J’ai grandi sur une ferme. Quand maman est morte, mon père a vendu sa terre, mais il a gardé la maison qu’il avait hérité de mon grand-père.
Faut voir que, avec mon paternel, le temps passé à entretenir la demeure de ses ancêtres ne se discute pas. Aujourd’hui, donc, il coule ses vieux jours loin de tout. Il répare ou rénove sa maison à l’année longue. Bien sûr, l’été il jardine et, l’hiver, il pellette la neige.
Encore petit, je l’ai suivi sur la terre. Les labours, les semailles ou les récoltes n’attendaient pas. Fallait aussi prendre soin des animaux et s’occuper de leurs bâtiments.
La saison et la température étaient les seules choses qui comptaient. Elles dirigeaient littéralement nos existences. Les heures travaillées ainsi que la fatigue physique n’avaient aucune importance.
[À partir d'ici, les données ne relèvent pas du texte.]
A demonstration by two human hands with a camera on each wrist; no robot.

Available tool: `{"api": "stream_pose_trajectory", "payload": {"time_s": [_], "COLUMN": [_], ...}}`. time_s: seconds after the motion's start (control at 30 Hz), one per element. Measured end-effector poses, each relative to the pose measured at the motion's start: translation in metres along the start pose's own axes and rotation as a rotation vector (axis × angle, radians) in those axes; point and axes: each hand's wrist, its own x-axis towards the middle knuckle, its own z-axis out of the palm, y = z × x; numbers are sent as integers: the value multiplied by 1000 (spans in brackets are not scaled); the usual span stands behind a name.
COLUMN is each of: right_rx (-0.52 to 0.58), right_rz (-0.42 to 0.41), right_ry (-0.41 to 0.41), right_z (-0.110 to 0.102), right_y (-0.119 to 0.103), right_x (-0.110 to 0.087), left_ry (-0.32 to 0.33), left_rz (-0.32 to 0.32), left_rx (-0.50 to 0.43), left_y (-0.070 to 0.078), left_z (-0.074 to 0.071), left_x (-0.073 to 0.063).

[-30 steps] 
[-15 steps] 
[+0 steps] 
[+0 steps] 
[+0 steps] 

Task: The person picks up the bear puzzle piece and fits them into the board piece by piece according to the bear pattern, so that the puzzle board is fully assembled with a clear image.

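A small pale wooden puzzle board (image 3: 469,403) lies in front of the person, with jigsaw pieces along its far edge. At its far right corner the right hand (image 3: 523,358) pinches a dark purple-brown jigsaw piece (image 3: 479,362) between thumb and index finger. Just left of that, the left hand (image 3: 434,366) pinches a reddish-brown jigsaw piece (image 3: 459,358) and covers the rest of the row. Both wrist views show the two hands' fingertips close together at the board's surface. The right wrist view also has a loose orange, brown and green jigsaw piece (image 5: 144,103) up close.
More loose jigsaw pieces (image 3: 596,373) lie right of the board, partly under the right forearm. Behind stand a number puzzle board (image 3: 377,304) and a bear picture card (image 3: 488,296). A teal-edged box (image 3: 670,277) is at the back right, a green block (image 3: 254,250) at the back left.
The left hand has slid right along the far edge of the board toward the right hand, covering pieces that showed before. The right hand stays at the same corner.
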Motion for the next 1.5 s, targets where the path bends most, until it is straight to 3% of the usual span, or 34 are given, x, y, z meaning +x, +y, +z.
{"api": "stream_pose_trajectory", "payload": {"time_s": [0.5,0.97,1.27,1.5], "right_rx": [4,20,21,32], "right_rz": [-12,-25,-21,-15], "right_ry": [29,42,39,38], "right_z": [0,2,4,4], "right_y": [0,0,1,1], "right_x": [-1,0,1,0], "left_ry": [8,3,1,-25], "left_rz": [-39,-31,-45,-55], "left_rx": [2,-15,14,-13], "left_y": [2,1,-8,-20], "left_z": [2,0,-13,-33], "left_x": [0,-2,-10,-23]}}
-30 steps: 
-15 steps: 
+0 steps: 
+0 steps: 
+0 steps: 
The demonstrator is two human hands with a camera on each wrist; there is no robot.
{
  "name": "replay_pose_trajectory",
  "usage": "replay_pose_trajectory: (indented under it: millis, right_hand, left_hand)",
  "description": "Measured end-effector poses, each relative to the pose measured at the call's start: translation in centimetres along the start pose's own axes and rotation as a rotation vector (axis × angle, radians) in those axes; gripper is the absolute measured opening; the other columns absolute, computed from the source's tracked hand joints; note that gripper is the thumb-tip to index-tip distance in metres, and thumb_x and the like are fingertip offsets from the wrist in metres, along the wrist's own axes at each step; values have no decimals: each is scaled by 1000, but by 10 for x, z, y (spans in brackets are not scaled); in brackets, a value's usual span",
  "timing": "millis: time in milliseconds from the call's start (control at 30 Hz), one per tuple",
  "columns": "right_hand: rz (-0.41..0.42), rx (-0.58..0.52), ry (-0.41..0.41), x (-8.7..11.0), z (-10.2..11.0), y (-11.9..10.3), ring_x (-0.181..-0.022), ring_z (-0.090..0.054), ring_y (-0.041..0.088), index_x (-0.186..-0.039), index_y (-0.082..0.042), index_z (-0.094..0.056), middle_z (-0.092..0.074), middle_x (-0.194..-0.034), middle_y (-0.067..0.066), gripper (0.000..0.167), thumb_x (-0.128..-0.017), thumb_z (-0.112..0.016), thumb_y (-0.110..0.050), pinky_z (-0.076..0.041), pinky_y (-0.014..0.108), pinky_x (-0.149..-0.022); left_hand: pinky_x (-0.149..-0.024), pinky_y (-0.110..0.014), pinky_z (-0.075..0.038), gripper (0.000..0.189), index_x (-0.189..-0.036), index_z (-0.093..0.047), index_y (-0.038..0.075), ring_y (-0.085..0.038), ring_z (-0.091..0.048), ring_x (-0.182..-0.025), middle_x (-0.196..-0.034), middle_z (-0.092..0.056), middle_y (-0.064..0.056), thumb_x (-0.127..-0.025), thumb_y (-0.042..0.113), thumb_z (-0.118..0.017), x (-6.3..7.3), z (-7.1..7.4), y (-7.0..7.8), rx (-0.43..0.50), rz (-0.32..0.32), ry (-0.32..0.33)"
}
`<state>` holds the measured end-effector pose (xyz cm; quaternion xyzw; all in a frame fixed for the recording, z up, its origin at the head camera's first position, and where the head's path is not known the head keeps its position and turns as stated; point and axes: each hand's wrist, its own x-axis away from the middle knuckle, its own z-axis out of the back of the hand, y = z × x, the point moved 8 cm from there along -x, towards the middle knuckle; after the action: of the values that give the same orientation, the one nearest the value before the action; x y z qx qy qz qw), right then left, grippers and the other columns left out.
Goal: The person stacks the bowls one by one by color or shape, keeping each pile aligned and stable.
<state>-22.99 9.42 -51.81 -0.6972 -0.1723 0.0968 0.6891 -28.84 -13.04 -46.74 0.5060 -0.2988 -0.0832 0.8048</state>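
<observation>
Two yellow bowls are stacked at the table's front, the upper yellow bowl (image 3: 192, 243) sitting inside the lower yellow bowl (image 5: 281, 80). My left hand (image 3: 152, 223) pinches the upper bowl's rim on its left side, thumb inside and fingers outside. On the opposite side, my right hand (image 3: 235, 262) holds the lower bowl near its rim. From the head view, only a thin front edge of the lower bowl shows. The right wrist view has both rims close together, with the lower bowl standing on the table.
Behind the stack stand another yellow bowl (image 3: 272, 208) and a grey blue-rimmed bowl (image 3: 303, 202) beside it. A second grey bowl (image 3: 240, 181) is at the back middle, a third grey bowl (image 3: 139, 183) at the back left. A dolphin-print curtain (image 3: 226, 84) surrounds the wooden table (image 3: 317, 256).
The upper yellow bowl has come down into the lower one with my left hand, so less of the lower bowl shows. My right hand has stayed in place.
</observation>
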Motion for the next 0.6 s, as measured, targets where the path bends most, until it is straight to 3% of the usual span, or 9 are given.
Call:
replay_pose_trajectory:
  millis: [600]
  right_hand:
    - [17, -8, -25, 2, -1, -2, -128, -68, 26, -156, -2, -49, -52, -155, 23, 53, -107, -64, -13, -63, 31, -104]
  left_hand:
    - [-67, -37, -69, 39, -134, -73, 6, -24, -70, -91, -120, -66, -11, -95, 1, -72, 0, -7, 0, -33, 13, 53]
Bien sûr, on vivait au grand-air et on mangeait ‘biologique’ à souhait. C’était peut-être un mode de vie sain, mais drôlement dur pour le corps et le moral. Aussi, dès que j’ai pu, je suis parti faire mes études à la grande ville et, enfin, je me libérais des tâches quotidiennes de la ferme.
Mon père m’invite encore chez lui à l’occasion. J’aimerais bien y aller, toutefois je trouve toujours un prétexte pour me défiler de ses invitations. Il ne le sait pas, mais j’ai bien changé depuis que je suis parti de la maison. Je ne suis plus du tout le garçon qu’il a connu.
Mes amis, par exemple, ont des anneaux partout : aux oreilles, aux babines et dans le nez. Leurs têtes aux couleurs vives attirent l’attention des gens dans la rue : cheveux orange, bleu, rouge ou vert…
Ils ne l’ont pas toujours facile, mais rien ni personne ne les dérangent parce qu’ils portent toujours sur eux des outils de protection. Ce peut-être une chaîne, une matraque ou un poignard. Ces objets préviennent les commentaires désagréables. Ils protègent aussi des mauvais coups et éloignent ces maudites races un peu bâtardes.
Moi, je suis comme eux, et j’aimerais bien pouvoir porter un os dans le nez plus longtemps sans en souffrir. Alors, je me vois mal arriver chez mon père seul ou avec mes amis.
Lui, il bâtit, alors que nous on casse. Lui se remet de la fatigue du travail, pendant que nous on a une gueule de bois en permanence.
À ce compte là, si j’allais chez lui, il ferait peut-être des envieux chez mes amis ! J’en perdrais plusieurs, et je me retrouverais aussi coincé qu’avant mon départ pour mes études à la grande ville.